Isacco regresó al gueto después del anochecer. Lanzafame caminaba a su lado, vendado. Las vendas estaban empapadas de sangre, pero el capitán miraba como un hombre y por ello caminaba ufano, porque sabía que había recuperado esa mirada. Al llegar al portón se despidió de Isacco y pidió que lo llevaran a la garita de los guardias.

Isacco entró en el campo encogido. Estaba tan cansado que apenas oyó el ruido que hizo el portón al cerrarse detrás de él. Se quitó el gorro y entró en el porticado.

—Mira adónde hemos llegado —dijo Anselmo del Banco a Isacco saliendo de la casa de empeños—. Mira adónde ha llegado el pueblo elegido. Gorro amarillo y judería, menudo negocio. ¿Has oído hablar del Santo? Solivianta los ánimos. Ahora va diciendo por ahí que el niño cristiano que desapareció en Torcello fue, en realidad, secuestrado por los judíos para sus ritos de brujería. Dice que ofrecemos la sangre de los niños a Satanás. Estoy preocupado.

Isacco se encogió de hombros.

—Yo hablo con la gente común, Anselmo. Los venecianos no tienen nada contra los judíos y no creen esas estupideces —dijo.

—Sí, yo también lo creo —asintió Anselmo—, pero, dado que soy el jefe de la comunidad, debo estar siempre en alerta, ¿no te parece?

Isacco asintió con la cabeza, distraído.

—Tengo que vigilarlo todo —prosiguió Anselmo insinuante—. Tengo que prevenir también los posibles ataques…

Isacco lo miró.

—¿Por qué tengo la impresión de que quieres decirme algo, Anselmo?

—Porque eres un hombre inteligente, Isacco —dijo Anselmo del Banco sonriendo—. Y quizá porque, en tu fuero interno, sabes que tarde o temprano debíamos abordar una cuestión.

—Estoy cansado, Anselmo. He tenido un día espantoso, créeme —dijo Isacco—. Deja de dar rodeos y ve al grano.

—Si quieres que sea tan directo…

—Sí, lo prefiero.

—Entonces seré directo. —Anselmo volvió a sonreír—. Supongo que sabes cómo te llaman en la comunidad y en Venecia.

—¿Así es como vas al grano?

—El médico de las putas —dijo Anselmo. Había dejado de sonreír y su mirada tenía bien poco de amistosa.

—Qué originales.

—No tiene ninguna gracia, Isacco —dijo Anselmo cada vez más serio—. A la comunidad no le gusta esa actividad. Mejor dicho, esa clientela. Nos desacredita.
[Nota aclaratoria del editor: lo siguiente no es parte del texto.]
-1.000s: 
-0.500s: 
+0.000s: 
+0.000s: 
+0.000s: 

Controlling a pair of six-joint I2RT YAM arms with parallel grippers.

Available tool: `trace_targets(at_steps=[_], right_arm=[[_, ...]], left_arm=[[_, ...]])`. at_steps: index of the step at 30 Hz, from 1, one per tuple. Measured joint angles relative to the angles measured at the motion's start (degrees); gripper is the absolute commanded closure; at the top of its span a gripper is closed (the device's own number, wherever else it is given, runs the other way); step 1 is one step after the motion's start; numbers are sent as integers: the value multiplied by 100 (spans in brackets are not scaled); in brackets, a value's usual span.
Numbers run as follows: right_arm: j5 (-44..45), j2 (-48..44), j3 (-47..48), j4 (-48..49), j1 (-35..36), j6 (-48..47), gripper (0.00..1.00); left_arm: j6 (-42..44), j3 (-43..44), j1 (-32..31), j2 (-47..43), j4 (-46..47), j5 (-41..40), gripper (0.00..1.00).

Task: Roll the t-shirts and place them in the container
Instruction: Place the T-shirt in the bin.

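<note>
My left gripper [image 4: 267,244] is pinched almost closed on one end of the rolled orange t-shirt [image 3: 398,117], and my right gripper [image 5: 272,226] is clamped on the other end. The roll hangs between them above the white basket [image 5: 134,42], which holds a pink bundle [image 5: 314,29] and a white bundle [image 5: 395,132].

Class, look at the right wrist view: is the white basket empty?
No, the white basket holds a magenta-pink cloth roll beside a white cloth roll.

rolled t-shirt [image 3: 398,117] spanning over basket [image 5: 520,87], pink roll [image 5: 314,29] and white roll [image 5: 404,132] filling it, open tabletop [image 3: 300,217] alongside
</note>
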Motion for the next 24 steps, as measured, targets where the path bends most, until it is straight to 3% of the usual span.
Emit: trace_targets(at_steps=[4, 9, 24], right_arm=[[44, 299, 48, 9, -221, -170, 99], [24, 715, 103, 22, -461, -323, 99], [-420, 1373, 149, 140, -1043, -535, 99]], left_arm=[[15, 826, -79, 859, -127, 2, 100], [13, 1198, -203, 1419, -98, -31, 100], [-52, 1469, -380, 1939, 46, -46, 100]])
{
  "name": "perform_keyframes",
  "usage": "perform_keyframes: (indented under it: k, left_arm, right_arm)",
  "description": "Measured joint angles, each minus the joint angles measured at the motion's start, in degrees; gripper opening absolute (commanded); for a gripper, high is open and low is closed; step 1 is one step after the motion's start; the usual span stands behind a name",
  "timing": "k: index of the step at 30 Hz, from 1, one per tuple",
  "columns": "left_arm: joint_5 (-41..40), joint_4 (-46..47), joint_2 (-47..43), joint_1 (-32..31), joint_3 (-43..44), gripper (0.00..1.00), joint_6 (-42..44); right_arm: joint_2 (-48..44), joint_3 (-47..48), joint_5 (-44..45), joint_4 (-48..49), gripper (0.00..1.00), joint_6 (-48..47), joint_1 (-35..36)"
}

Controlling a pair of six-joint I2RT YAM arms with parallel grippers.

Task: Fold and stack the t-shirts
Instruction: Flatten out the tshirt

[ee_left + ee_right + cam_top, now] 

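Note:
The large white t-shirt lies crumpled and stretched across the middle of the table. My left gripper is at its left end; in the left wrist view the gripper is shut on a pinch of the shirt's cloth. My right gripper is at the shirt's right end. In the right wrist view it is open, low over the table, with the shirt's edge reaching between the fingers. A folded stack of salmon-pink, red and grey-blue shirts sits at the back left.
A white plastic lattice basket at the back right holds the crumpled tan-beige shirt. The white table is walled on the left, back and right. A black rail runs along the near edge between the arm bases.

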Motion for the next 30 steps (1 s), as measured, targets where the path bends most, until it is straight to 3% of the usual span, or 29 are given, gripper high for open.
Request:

—¿Os desacredita? —Isacco cabeceaba con una sonrisa sarcástica en los labios—. Estoy intentando combatir la epidemia…

—Son prostitutas, Isacco.

—Son seres humanos.

Anselmo del Banco lo miró en silencio, con severidad.

—¿No te interesan las preocupaciones de la comunidad de la que formas parte?

—Si son esas, no.

—Las prostitutas son seres corruptos. Despreciables. Nos infaman.

—Bueno, ya has dicho lo que tenías que decir.

—No —dijo Anselmo. Bajó la voz hasta casi convertirla en un silbido—. He fingido que creía que llegaste a Venecia por tierra. Pero si me enterase de que no eres lo que aseguras ser sino el estafador del que hablaba la chusma macedonia, ¿qué dirías a la comunidad?

—Les recordaría que a ojos del Señor, más alto que el tzadik, el justo, está el hombre que ha caído y se ha vuelto a levantar.

—¿De verdad crees que ese bonito discurso te ayudaría con las autoridades venecianas… doctor?

Isacco lo miró fijamente. Supuso que Anselmo del Banco tenía esa misma mirada cada vez que llegaba al momento crucial de un negocio.

—¿Me estás haciendo chantaje?

Anselmo lo miró en silencio.

Isacco sintió todo el peso de la amenaza. En un instante recordó los puestos de mala muerte que frecuentaba cuando era joven, llenos de ladrones, timadores y prostitutas. Pensó que debía de haber una razón si Dios había querido que abandonase ese camino y su padre se había empeñado en enseñarle los rudimentos de la medicina, a él y no a sus hermanos. Era evidente que el plan divino o, simplemente, su destino era permitir que conviviesen las dos realidades que tan bien conocía, se dijo.

—Eliges tú —le dijo Anselmo del Banco.

Isacco se acordó de las prostitutas del puerto, que lo habían acogido en sus camas y le habían dado un pedazo de pan para que no se muriese de hambre.

—Me siento orgulloso de ser el médico de las putas.